Data excerpts
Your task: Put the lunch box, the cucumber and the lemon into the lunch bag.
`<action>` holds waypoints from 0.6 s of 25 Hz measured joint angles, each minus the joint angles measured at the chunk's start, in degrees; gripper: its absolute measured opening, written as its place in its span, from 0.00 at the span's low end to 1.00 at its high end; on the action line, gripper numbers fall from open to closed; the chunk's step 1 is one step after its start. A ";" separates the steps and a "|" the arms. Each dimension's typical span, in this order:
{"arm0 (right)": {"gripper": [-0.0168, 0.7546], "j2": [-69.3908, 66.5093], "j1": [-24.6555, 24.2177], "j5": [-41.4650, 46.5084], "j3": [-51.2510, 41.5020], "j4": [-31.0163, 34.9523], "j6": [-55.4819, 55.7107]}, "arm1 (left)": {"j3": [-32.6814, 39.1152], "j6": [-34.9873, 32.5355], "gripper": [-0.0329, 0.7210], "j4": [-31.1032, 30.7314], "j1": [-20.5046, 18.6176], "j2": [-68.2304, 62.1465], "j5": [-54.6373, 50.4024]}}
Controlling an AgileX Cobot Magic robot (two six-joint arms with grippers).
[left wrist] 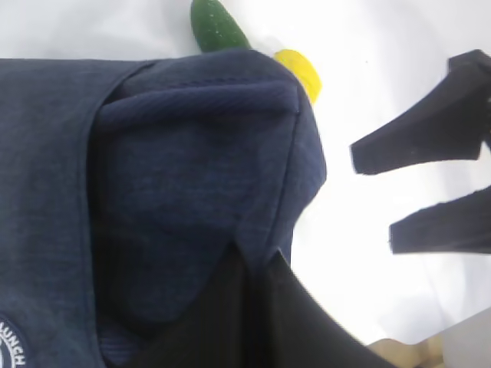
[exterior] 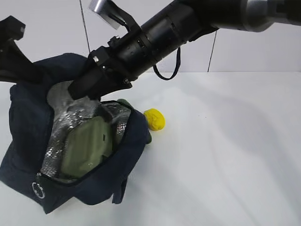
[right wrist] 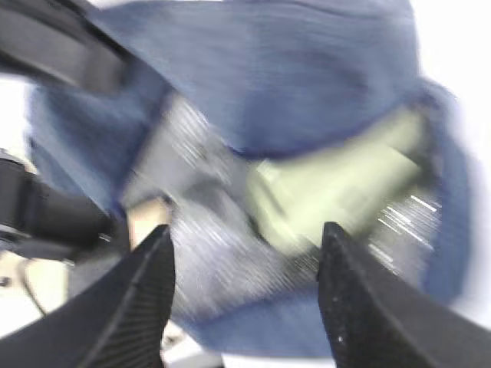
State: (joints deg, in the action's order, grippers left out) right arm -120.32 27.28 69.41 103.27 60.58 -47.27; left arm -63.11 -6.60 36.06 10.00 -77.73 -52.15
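Note:
The navy lunch bag (exterior: 28, 127) lies open on the white table, its foil lining showing. The sage-green lunch box (exterior: 87, 148) is inside it. The lemon (exterior: 155, 119) rests on the table beside the bag's right edge. The cucumber (exterior: 124, 101) lies behind the bag, mostly hidden. My left gripper (exterior: 26, 70) is shut on the bag's back fabric (left wrist: 192, 176). My right gripper (exterior: 79, 92) is open and empty over the bag's mouth, with the lunch box (right wrist: 337, 184) beyond its jaws. The left wrist view shows the cucumber tip (left wrist: 217, 27) and the lemon (left wrist: 301, 69).
The right arm (exterior: 188, 23) reaches across from the upper right over the bag. A black strap loop (exterior: 169, 70) hangs behind it. The white table (exterior: 225, 155) extends to the right. The right gripper's fingers (left wrist: 418, 146) show in the left wrist view.

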 joint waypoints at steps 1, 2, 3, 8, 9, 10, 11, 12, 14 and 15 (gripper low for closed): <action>0.61 0.09 -0.19 0.00 0.29 -0.55 0.28 | 0.00 0.00 0.04 -0.56 -0.40 0.32 -0.40; 0.61 0.09 -0.50 0.00 0.67 -0.97 0.42 | 0.00 0.00 0.04 -0.56 -0.40 0.32 -0.40; 0.61 0.09 -0.75 0.00 0.88 -1.10 0.63 | 0.00 0.12 0.04 -1.19 -0.78 0.91 -0.79; 0.61 0.09 -2.16 0.03 1.84 -3.97 1.26 | 0.00 0.54 0.04 -2.55 -1.19 1.12 -1.12; 0.61 0.09 -2.54 0.13 1.84 -5.36 1.64 | 0.00 0.47 0.04 -2.66 -1.34 1.12 -0.98; 0.61 0.09 -2.85 0.13 1.84 -6.49 1.97 | 0.00 0.57 0.04 -2.66 -1.32 1.12 -0.70; 0.61 0.09 -3.11 0.13 1.84 -7.76 2.24 | 0.00 0.57 0.04 -2.66 -1.32 1.12 -0.59; 0.61 0.09 -3.52 0.13 1.84 -8.81 2.26 | 0.00 0.59 0.04 -2.66 -1.32 1.12 -0.52; 0.61 0.13 -3.91 0.13 1.84 -11.11 2.36 | 0.00 0.69 0.04 -2.66 -1.32 1.12 -0.24; 0.61 0.13 -4.07 0.00 1.84 -12.71 2.51 | 0.00 0.69 0.04 -2.39 -1.32 1.12 0.04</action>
State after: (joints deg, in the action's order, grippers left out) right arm -120.19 23.21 69.41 105.12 47.87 -44.75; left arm -63.11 -5.91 33.67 8.68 -76.61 -52.12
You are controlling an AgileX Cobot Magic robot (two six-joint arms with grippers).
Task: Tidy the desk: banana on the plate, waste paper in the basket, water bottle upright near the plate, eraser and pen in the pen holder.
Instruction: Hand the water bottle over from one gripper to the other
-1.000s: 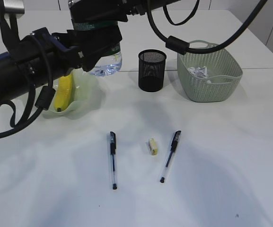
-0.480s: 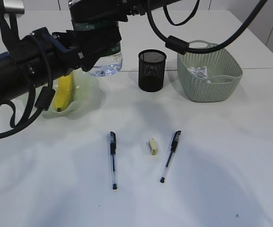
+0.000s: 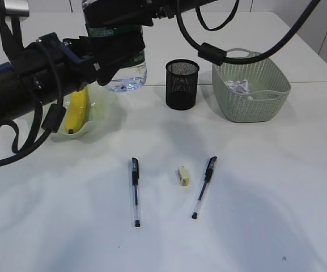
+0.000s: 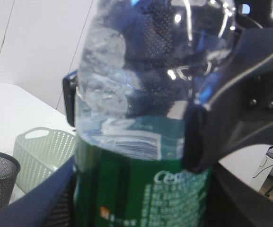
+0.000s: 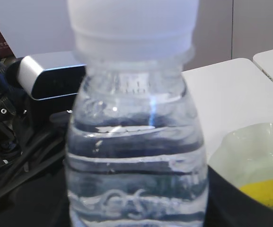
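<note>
Holding, left side: my left fingers [image 4: 240, 109] sit on either side of the water bottle [image 4: 141, 118] at its green label. They have drawn in over the last second. I cannot tell if they pinch it firmly yet.
Plate: the banana [image 3: 76, 110] lies in the plate [image 3: 103, 116]; that part looks done.
Bottle: upright, just behind the plate, cap up [image 5: 131, 28]. It has not visibly shifted. I cannot tell if its base touches the counter [image 3: 265, 198].
Right side grip: my right fingers [image 5: 235, 208] are clamped on the bottle's clear upper body, unchanged.
Meaning: likely a handover or a steadying at placement; the release is not yet done.
Loose items: left pen [image 3: 135, 191], eraser [image 3: 183, 175] and right pen [image 3: 203, 187] lie on the counter, apart.
Pen holder: [image 3: 182, 85] upright, waiting to receive them.
Basket: [image 3: 251, 93] waste paper [image 3: 240, 86] is inside.
</note>
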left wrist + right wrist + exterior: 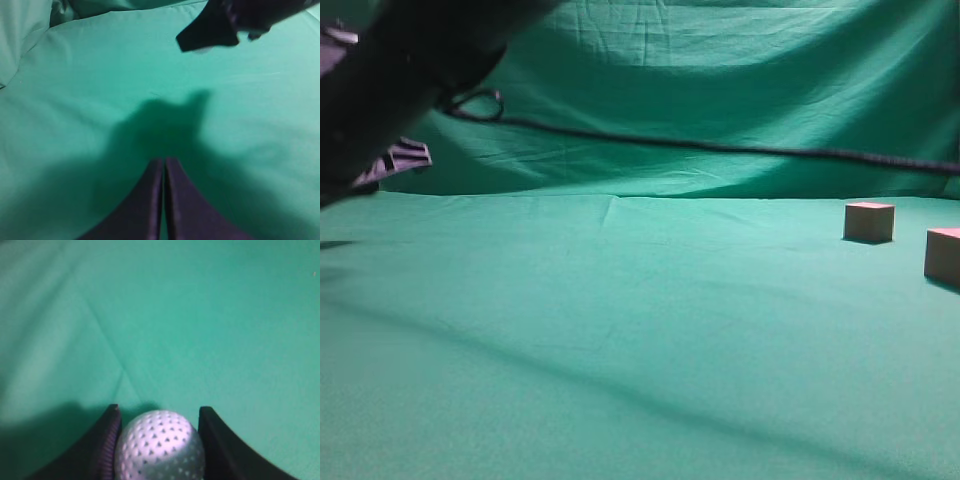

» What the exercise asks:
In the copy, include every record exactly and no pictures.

» Response to this exercise:
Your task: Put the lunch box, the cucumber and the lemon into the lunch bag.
`<action>` holds waypoints from 0.6 s of 25 Hz measured joint angles, each minus the joint angles measured at the chunk's start, in degrees; gripper: its absolute measured opening, written as its place in its span, from 0.00 at the span's low end to 1.00 at its high end; on the action line, gripper numbers fall from open to closed; the chunk's step 1 is one step after its start. A ";" separates the steps and a "|" the arms. Each dimension's typical span, in this order:
{"arm0 (right)": {"gripper": [-0.0168, 0.7546], "j2": [-69.3908, 66.5093], "j1": [-24.6555, 24.2177], "j5": [-41.4650, 46.5084], "j3": [-51.2510, 41.5020], "j4": [-31.0163, 34.9523], "j6": [-55.4819, 55.7107]}, "arm1 (left)": {"j3": [-32.6814, 39.1152], "j6": [-34.9873, 32.5355], "gripper": [-0.0329, 0.7210], "j4": [-31.1032, 30.7314], "j1": [-20.5046, 18.6176], "j2": [-68.2304, 62.1465], "j5": [-54.6373, 50.4024]}}
Controlling an AgileX Cobot Magic robot (two six-joint arms with grippers).
[left wrist] 
[exterior] 
[right wrist] 
State: (joints deg, in the action's order, grippers left out) right arm -120.32 27.28 69.41 103.27 60.58 -47.27; left arm -63.11 -6.60 36.06 10.00 -77.73 -52.15
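Note:
The navy lunch bag (exterior: 28, 127) lies open on the white table, its foil lining showing. The sage-green lunch box (exterior: 87, 148) is inside it. The lemon (exterior: 155, 119) rests on the table beside the bag's right edge. The cucumber (exterior: 124, 101) lies behind the bag, mostly hidden. My left gripper (exterior: 26, 70) is shut on the bag's back fabric (left wrist: 192, 176). My right gripper (exterior: 79, 92) is open and empty over the bag's mouth, with the lunch box (right wrist: 337, 184) beyond its jaws. The left wrist view shows the cucumber tip (left wrist: 217, 27) and the lemon (left wrist: 301, 69).
The right arm (exterior: 188, 23) reaches across from the upper right over the bag. A black strap loop (exterior: 169, 70) hangs behind it. The white table (exterior: 225, 155) extends to the right. The right gripper's fingers (left wrist: 418, 146) show in the left wrist view.
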
 joint waypoints at steps 1, 2, 3, 8, 9, 10, 11, 12, 14 and 15 (gripper low for closed): <action>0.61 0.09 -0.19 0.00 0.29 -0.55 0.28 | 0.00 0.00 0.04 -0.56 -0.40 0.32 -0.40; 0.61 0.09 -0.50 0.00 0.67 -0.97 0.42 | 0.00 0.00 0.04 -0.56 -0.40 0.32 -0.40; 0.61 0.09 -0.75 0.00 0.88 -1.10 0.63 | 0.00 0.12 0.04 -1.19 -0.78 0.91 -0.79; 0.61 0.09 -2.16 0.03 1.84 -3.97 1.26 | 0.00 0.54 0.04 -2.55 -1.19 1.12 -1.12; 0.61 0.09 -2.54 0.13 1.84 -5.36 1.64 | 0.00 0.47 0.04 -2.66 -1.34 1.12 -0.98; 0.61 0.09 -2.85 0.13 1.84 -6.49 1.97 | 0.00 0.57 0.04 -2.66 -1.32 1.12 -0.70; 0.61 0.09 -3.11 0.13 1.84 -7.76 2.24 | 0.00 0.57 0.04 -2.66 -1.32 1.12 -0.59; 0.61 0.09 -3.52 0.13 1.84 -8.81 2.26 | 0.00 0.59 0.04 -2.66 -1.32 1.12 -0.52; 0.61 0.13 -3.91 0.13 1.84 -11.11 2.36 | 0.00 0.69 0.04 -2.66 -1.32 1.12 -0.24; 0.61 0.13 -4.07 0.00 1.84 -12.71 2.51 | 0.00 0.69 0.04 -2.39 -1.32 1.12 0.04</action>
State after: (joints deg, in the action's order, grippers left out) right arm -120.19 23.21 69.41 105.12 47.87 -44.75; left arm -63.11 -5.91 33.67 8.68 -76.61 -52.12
You are controlling an AgileX Cobot Magic robot (two six-joint arms with grippers).
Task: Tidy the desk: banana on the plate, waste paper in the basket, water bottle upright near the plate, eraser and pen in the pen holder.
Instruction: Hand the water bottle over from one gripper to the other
-1.000s: 
-0.480s: 
+0.000s: 
+0.000s: 
+0.000s: 
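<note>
Holding, left side: my left fingers [image 4: 240, 109] sit on either side of the water bottle [image 4: 141, 118] at its green label. They have drawn in over the last second. I cannot tell if they pinch it firmly yet.
Plate: the banana [image 3: 76, 110] lies in the plate [image 3: 103, 116]; that part looks done.
Bottle: upright, just behind the plate, cap up [image 5: 131, 28]. It has not visibly shifted. I cannot tell if its base touches the counter [image 3: 265, 198].
Right side grip: my right fingers [image 5: 235, 208] are clamped on the bottle's clear upper body, unchanged.
Meaning: likely a handover or a steadying at placement; the release is not yet done.
Loose items: left pen [image 3: 135, 191], eraser [image 3: 183, 175] and right pen [image 3: 203, 187] lie on the counter, apart.
Pen holder: [image 3: 182, 85] upright, waiting to receive them.
Basket: [image 3: 251, 93] waste paper [image 3: 240, 86] is inside.
</note>
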left wrist + right wrist + exterior: 

The response is now finished.